Xfce 4.10, released in April 2012, puttered along without any updates worth mentioning, which gave rise to concerns on Xfce mailing lists that the project had come to a halt. At the end of February, however, an answer came in the form of Xfce 4.12. Naturally, this release is somewhat larger because a lot has happened in three years. By the time this article went to press, Ubuntu packages for Xfce 4.12 were standing ready for Ubuntu 14.04 and 14.10 and offered a preview of the desktop. Here are the first observations of this apparent resurrection.

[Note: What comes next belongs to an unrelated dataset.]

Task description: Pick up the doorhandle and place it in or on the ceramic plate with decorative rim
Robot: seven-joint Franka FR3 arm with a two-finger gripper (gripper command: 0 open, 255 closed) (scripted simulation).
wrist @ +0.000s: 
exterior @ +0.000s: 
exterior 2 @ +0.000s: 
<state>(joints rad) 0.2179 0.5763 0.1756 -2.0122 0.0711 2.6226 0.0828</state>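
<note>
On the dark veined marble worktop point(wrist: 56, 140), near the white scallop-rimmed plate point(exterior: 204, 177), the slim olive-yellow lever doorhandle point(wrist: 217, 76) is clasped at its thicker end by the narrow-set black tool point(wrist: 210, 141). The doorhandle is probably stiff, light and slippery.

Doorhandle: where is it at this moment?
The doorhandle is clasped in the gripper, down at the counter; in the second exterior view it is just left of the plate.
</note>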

Olivier Fourdan was convinced that the creation of a full-fledged windows manager was essential to the transformation of Xfce from a simple FVWM extension to a complete desktop. Back then, KDE was an exception because it was a comprehensive desktop environment, and the typical combination was made from panels like Gnome and other window managers. Xfwm was perfectly integrated in the emerging desktop environment from the beginning.
The developers focused on two characteristics of Xfwm for Xfce 4.12. The dialog that appears when Alt+Tab are pressed together got an overhaul. The task switcher on Xfce had previously consisted of just a bar with symbols to show which programs were running – along the lines of OS X. In the Xfwm of Xfce 4.12, users have the choice of three types of look and feel.
Mode 1 mirrors the old optics and behavior, but the visual display can be improved all around with Xfce Theme.
Mode 2 has a list of window titles on the display screen instead of symbols, which is especially useful when several windows differing only in their title are open at one time, as might be the case with terminal emulators.
Mode 3 is quite elegant. In this mode, Xfwm displays a program window of reduced size inside a frame together with the respective program icon. Depending on the size of the font, it may even be possible to read text found in the windows. However, the prerequisite for this mode is the compositor mode, which is significantly more hardware intensive than the other modes.